> Exercise instructions
Each line below needs to be repeated precisely as it is.

> Supplied records
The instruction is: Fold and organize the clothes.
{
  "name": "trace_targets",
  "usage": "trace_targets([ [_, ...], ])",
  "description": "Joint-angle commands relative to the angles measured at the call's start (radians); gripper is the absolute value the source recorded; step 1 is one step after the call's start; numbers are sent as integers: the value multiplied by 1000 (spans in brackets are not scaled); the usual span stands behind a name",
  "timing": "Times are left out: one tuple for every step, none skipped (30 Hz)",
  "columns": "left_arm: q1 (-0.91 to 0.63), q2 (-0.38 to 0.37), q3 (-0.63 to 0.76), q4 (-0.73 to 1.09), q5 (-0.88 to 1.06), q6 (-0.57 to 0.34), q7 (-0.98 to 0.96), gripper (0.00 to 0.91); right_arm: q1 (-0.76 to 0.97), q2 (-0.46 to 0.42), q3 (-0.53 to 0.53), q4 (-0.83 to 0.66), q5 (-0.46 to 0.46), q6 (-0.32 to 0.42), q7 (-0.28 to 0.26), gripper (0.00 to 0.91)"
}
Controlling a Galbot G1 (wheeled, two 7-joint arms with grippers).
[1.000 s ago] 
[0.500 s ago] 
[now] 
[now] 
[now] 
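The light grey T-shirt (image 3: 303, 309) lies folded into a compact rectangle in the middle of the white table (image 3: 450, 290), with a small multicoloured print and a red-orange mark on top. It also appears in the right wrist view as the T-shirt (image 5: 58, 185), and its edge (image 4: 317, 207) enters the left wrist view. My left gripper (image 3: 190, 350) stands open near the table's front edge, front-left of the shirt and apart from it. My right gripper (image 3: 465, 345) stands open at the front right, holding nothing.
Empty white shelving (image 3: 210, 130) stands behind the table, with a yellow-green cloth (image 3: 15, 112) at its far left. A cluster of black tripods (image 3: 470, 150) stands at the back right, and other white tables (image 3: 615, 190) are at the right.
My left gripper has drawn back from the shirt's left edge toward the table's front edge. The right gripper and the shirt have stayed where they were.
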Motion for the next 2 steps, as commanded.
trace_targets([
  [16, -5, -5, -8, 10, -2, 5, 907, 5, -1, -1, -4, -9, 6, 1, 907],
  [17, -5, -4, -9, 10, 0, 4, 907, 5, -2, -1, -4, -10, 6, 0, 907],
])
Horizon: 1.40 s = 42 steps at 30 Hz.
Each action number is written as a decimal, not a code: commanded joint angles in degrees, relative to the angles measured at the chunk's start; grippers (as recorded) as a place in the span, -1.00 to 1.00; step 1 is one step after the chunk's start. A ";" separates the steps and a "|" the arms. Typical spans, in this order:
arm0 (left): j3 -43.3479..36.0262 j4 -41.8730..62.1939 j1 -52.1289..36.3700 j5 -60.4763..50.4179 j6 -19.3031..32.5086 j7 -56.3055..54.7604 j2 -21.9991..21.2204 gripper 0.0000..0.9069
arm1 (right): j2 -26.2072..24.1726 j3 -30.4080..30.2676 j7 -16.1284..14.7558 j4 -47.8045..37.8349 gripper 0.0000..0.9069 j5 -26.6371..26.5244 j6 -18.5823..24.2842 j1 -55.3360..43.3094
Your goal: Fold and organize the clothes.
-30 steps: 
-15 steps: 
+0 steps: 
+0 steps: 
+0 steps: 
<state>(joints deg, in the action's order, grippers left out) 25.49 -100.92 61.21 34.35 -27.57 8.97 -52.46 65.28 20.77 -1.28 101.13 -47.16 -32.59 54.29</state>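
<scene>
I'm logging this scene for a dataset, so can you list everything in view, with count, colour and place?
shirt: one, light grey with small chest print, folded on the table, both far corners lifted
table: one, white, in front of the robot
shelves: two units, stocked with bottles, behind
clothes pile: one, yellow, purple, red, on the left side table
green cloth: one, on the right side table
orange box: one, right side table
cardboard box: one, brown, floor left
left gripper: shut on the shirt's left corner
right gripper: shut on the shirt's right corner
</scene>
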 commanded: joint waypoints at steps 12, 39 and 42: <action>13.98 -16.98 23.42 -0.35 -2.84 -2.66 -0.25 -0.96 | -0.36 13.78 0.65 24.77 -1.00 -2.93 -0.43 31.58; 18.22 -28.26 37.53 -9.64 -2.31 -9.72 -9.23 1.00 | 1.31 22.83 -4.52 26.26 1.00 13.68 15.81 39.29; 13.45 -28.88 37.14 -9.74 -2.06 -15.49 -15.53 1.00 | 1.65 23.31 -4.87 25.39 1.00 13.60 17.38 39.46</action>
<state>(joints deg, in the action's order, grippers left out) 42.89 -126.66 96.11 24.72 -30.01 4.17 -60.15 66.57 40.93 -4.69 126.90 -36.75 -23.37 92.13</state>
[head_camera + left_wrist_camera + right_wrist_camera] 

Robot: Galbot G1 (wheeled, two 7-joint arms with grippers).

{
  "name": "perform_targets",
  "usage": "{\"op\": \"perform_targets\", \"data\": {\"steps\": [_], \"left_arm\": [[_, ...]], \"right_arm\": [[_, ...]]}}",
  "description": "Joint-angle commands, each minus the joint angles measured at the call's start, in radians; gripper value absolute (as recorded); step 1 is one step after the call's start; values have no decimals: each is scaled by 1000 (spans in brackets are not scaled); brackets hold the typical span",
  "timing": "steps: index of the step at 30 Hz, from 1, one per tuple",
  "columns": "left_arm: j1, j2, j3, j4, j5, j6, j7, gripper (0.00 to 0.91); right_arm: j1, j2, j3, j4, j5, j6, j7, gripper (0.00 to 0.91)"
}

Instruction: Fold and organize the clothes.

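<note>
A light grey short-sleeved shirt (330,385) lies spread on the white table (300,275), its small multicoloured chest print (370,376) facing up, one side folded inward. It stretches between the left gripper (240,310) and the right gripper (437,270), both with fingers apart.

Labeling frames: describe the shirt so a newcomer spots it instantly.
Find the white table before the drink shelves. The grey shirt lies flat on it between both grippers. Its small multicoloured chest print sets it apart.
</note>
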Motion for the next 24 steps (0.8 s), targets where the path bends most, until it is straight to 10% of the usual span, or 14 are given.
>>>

> Reply to the exercise
The instruction is: Fold and organize the clothes.
{
  "name": "trace_targets",
  "usage": "trace_targets([ [_, ...], ])",
  "description": "Joint-angle commands relative to the angles measured at the call's start (radians); gripper is the absolute value the source recorded; step 1 is one step after the call's start; numbers are sent as integers: the value multiplied by 1000 (spans in brackets are not scaled); the usual span stands behind a name",
  "timing": "Times are left out: one tuple for every step, none skipped (30 Hz)",
  "columns": "left_arm: q1 (-0.91 to 0.63), q2 (-0.38 to 0.37), q3 (-0.63 to 0.76), q4 (-0.73 to 1.09), q5 (-0.88 to 1.06), q6 (-0.57 to 0.34), q7 (-0.98 to 0.96), gripper (0.00 to 0.91); right_arm: q1 (-0.76 to 0.97), q2 (-0.46 to 0.42), q3 (-0.53 to 0.53), q4 (-0.83 to 0.66), q5 (-0.46 to 0.46), q6 (-0.32 to 0.42), q7 (-0.28 to 0.26), gripper (0.00 to 0.91)"
}
Controlling a Galbot G1 (wheeled, two 7-joint arms with grippers).
[1.000 s ago] 
[0.500 s ago] 
[now] 
[now] 
[now] 
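The light grey T-shirt (image 3: 303, 309) lies folded into a compact rectangle in the middle of the white table (image 3: 450, 290), with a small multicoloured print and a red-orange mark on top. It also appears in the right wrist view as the T-shirt (image 5: 58, 185), and its edge (image 4: 317, 207) enters the left wrist view. My left gripper (image 3: 190, 350) stands open near the table's front edge, front-left of the shirt and apart from it. My right gripper (image 3: 465, 345) stands open at the front right, holding nothing.
Empty white shelving (image 3: 210, 130) stands behind the table, with a yellow-green cloth (image 3: 15, 112) at its far left. A cluster of black tripods (image 3: 470, 150) stands at the back right, and other white tables (image 3: 615, 190) are at the right.
My left gripper has drawn back from the shirt's left edge toward the table's front edge. The right gripper and the shirt have stayed where they were.
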Motion for the next 2 steps, as commanded.
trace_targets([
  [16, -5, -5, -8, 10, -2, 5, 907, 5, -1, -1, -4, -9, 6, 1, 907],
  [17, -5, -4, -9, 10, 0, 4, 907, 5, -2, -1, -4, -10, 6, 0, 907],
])
Horizon: 1.40 s = 42 steps at 30 Hz.
Each action number is written as a decimal, not a code: commanded joint angles in degrees, relative to the angles measured at the chunk's start; grippers (as recorded) as a place in the span, -1.00 to 1.00; step 1 is one step after the chunk's start. A ";" separates the steps and a "|" the arms. Typical spans, in this order:
arm0 (left): j3 -43.3479..36.0262 j4 -41.8730..62.1939 j1 -52.1289..36.3700 j5 -60.4763..50.4179 j6 -19.3031..32.5086 j7 -56.3055..54.7604 j2 -21.9991..21.2204 gripper 0.0000..0.9069
arm1 (right): j2 -26.2072..24.1726 j3 -30.4080..30.2676 j7 -16.1284..14.7558 j4 -47.8045..37.8349 gripper 0.0000..0.9069 j5 -26.6371..26.5244 j6 -18.5823..24.2842 j1 -55.3360..43.3094
Your goal: Fold and organize the clothes.
-30 steps: 
-15 steps: 
+0 steps: 
+0 steps: 
+0 steps: 
<state>(joints deg, in the action's order, grippers left out) 25.49 -100.92 61.21 34.35 -27.57 8.97 -52.46 65.28 20.77 -1.28 101.13 -47.16 -32.59 54.29</state>
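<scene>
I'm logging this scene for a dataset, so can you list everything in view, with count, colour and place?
shirt: one, light grey with small chest print, folded on the table, both far corners lifted
table: one, white, in front of the robot
shelves: two units, stocked with bottles, behind
clothes pile: one, yellow, purple, red, on the left side table
green cloth: one, on the right side table
orange box: one, right side table
cardboard box: one, brown, floor left
left gripper: shut on the shirt's left corner
right gripper: shut on the shirt's right corner
</scene>
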 commanded: joint waypoints at steps 12, 39 and 42: <action>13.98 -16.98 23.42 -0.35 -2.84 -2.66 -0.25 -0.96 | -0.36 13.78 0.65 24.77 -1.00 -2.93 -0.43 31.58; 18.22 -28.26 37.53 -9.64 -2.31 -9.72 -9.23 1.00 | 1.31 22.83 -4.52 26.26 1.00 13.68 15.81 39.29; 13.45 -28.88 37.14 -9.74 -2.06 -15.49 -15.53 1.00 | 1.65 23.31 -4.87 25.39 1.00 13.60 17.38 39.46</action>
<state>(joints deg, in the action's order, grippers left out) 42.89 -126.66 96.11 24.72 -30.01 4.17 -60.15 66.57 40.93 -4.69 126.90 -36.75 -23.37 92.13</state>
[head_camera + left_wrist_camera + right_wrist_camera] 

Robot: Galbot G1 (wheeled, two 7-joint arms with grippers).

{
  "name": "perform_targets",
  "usage": "{\"op\": \"perform_targets\", \"data\": {\"steps\": [_], \"left_arm\": [[_, ...]], \"right_arm\": [[_, ...]]}}",
  "description": "Joint-angle commands, each minus the joint angles measured at the call's start, in radians; gripper value absolute (as recorded); step 1 is one step after the call's start; values have no decimals: each is scaled by 1000 (spans in brackets are not scaled); brackets hold the typical span",
  "timing": "steps: index of the step at 30 Hz, from 1, one per tuple",
  "columns": "left_arm: j1, j2, j3, j4, j5, j6, j7, gripper (0.00 to 0.91); right_arm: j1, j2, j3, j4, j5, j6, j7, gripper (0.00 to 0.91)"
}

Instruction: Fold and organize the clothes.

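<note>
A light grey short-sleeved shirt (330,385) lies spread on the white table (300,275), its small multicoloured chest print (370,376) facing up, one side folded inward. It stretches between the left gripper (240,310) and the right gripper (437,270), both with fingers apart.

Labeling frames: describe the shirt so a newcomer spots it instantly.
Find the white table before the drink shelves. The grey shirt lies flat on it between both grippers. Its small multicoloured chest print sets it apart.
</note>
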Motion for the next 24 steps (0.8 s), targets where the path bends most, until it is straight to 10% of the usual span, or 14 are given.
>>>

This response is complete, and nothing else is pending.